NUTRITIONAL MANAGEMENT FOR DIABETES

 

Diabetes is a condition where the pancreas either produces no insulin (Type 1) or resists the insulin that is produced (type 2). Insulin is a hormone, which aids the cells to receive the glucose, which is present in the blood. Cells convert the glucose into energy. In the absence of insulin, the glucose remains in the blood stream and builds up. This is dangerous. Since the glucose in the blood comes from the food we eat, it is essential that diabetics ensure that the amounts of glucose in the blood do not peak. They have to be very careful about their diet.

 The caloric requirements of diabetics are estimated after considering factors such as age, sex, actual weight in relation to desirable weight, activity and occupation.

DIETARY MODIFICATIONS

  • About 55-60 per cent of the calories should come from carbohydrates,15-20 percent from proteins and 15-20 per cent from fats.

Simple sugars should be restricted since they are easily absorbed and have a high glycaemic index and more harmful.

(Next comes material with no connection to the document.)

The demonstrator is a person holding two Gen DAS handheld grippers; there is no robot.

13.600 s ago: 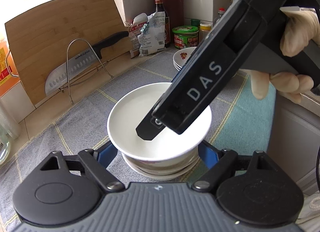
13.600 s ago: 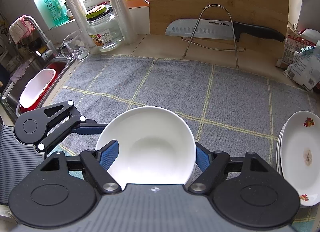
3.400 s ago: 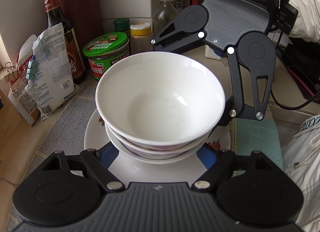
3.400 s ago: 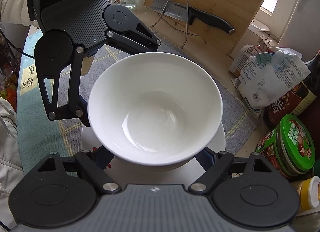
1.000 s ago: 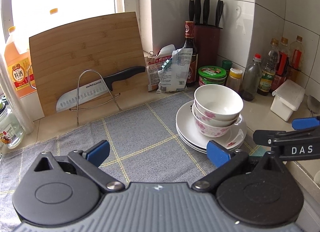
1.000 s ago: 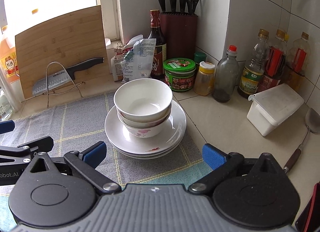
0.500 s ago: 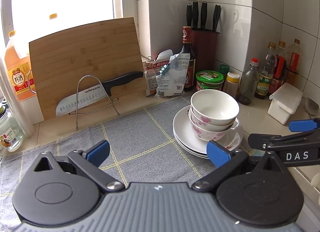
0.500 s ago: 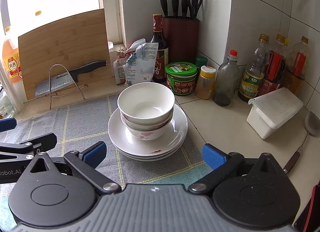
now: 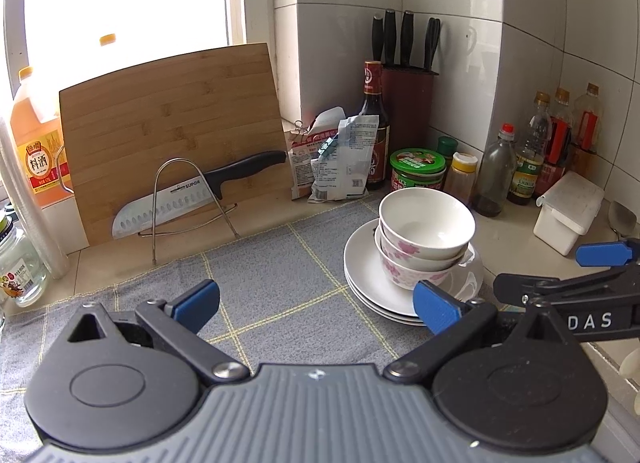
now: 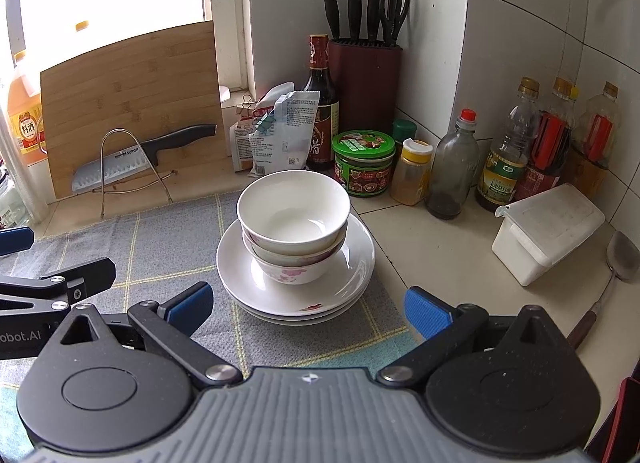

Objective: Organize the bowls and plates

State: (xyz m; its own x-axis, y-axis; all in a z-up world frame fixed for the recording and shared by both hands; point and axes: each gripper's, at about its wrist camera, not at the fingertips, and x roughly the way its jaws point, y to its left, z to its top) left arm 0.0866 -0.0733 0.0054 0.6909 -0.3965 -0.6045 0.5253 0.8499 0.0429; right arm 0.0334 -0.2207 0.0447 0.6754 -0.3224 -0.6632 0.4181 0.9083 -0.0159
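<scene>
Two bowls are sitting stacked on the plates, on the gray mat's right edge. I'm holding L gripper & R gripper wide open, both empty.

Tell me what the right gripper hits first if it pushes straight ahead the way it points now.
Most likely the stacked bowls on the plates: they sit straight ahead of the open right gripper, with only the grey mat between. Depth is uncertain.

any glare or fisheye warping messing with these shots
Left wrist view: the window is blown out white, and the tile lines bow near the edges. Right wrist view: same overexposed window, curved tiles; the bowls stay sharp, with a small highlight inside.
</scene>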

  • Complex carbohydrates in the form of whole grain cereals and pulses, fibers  and salads should be included in the diet
  • Fats with high polyunsaturated fatty acids like vegetable oil is preferred (sunflower oil, corn oil, gingelly oil, mustard oil) than animal fat and hydrogenated fat which contains more saturated fatty acids.
  • High protein intake helps to increase insulin production and promotes satiety.
  • Vitamins and minerals should be taken in adequate amounts to meet the daily requirements.
  • Fruits containing fiber and having low glycaemic index like orange, papaya , apple, guava can be consumed by diabetics in limited quantities.
  • Timely intake of in between meal or snacks should be stressed to avoid hypoglycaemia. Three meals and three snacks should be taken.
  • Patients should avoid fasting and feasting.